Hall’s claim that face masks create a dangerous, oxygen-deficient environment for users is not supported by evidence. Cloth face coverings are generally safe to use and do not lead to oxygen deficiency, since gas molecules like oxygen and carbon dioxide are much smaller than the pores in fabric, and pass through the covering easily.
By blocking much larger respiratory droplets, which transmit the virus, face masks and coverings help to protect others in the community and limit COVID-19 spread. Face masks and cloth face coverings are generally safe and scientific evidence indicates that they have an important role to play in reducing COVID-19 transmission in the community[1-3].
Lead Stories also fact-checked Hall’s claim and found that it was “not true”.
UPDATE (2 October 2020):
This review has been updated to include findings from a study published on 2 October 2020 in the Annals of the American Thoracic Society.

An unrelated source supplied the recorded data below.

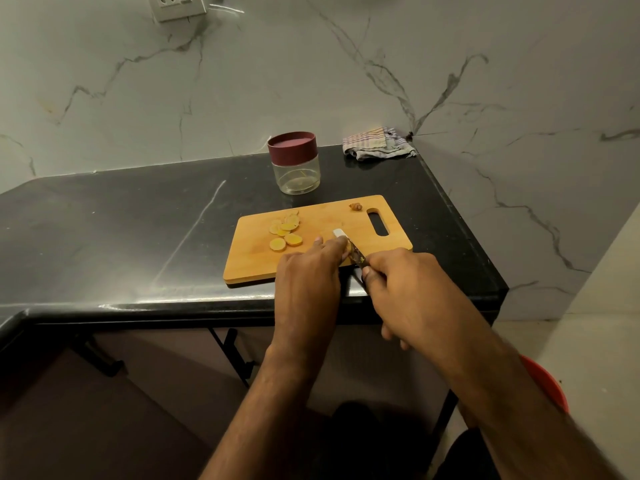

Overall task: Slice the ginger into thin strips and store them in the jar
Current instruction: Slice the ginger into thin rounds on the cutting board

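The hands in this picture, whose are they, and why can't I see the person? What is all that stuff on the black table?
There is no machine here. A person wears a camera on their head, so you see what they see: their own two arms reaching forward. On the black counter lies a wooden board. The left hand holds down a piece of ginger, mostly hidden under the fingers. The right hand grips a knife and cuts it. The yellow rounds are ginger slices already cut, and a small end piece lies near the board's handle hole. Behind the board stands a jar with its red lid on, and a folded cloth.
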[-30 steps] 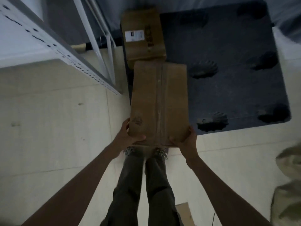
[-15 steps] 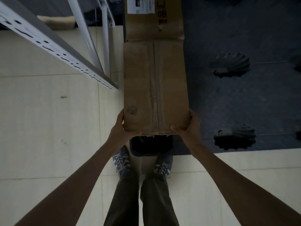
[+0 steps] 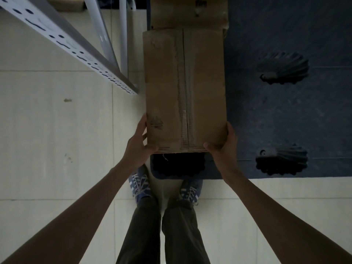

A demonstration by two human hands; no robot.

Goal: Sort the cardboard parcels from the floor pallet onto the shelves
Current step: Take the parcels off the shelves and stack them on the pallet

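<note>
I log the held parcel as plain brown cardboard with a paler tape strip down its middle and a small dark printed mark near one corner. Second parcel behind it: same brown, with dark printing. Pallet: dark navy blue, with black ribbed, shell-shaped recesses. Floor: pale cream tiles with thin grey grout lines and a small dark speck. Shelf rail: white face with rows of dark slots, grey top. Shoes: blue with white stripes and laces. Trousers: dark olive-grey.
</note>
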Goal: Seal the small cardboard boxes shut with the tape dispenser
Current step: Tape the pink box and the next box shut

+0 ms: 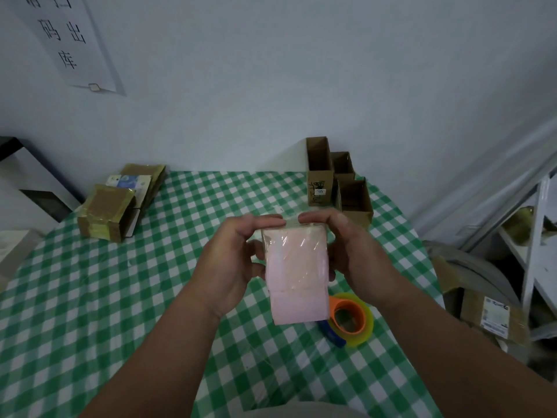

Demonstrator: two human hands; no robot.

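This looks like a small packing room for shipping goods. On a table with a green checked cloth stand taped cardboard boxes far left and open cartons far right. A paper notice hangs on the wall, and a labelled parcel lies beside metal shelving on the right.

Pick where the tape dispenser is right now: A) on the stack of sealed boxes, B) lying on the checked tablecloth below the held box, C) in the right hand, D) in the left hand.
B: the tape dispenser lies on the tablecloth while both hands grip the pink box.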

CORRECTION (14 August 2020):
This sentence “Respiratory droplets that carry the virus, on the other hand, range between 5 to 10 micrometers, which is 30,000 times larger than the N95 filter size” incorrectly stated the comparative sizes of the N95 filter size and respiratory droplets. It has now been corrected to read: “Respiratory droplets that carry the virus, on the other hand, range between 5 to 10 micrometers, which is at least 16 times larger than the N95 filter size.”
- 1 – He et al. (2020) Temporal dynamics in viral shedding and transmissibility of COVID-19. Nature Medicine.
- 2 – Anfinrud et al. (2020) Visualizing Speech-Generated Oral Fluid Droplets with Laser Light Scattering. New England Journal of Medicine.
- 3 – Konda et al. (2020) Aerosol Filtration Efficiency of Common Fabrics Used in Respiratory Cloth Masks. ACS Nano.
- 4 – Zhu et al. (2020) A Novel Coronavirus from Patients with Pneumonia in China, 2019. New England Journal of Medicine.
- 5 – Samannan et al. (2020) Effect of Face Masks on Gas Exchange in Healthy Persons and Patients with COPD. Annals of the American Thoracic Society.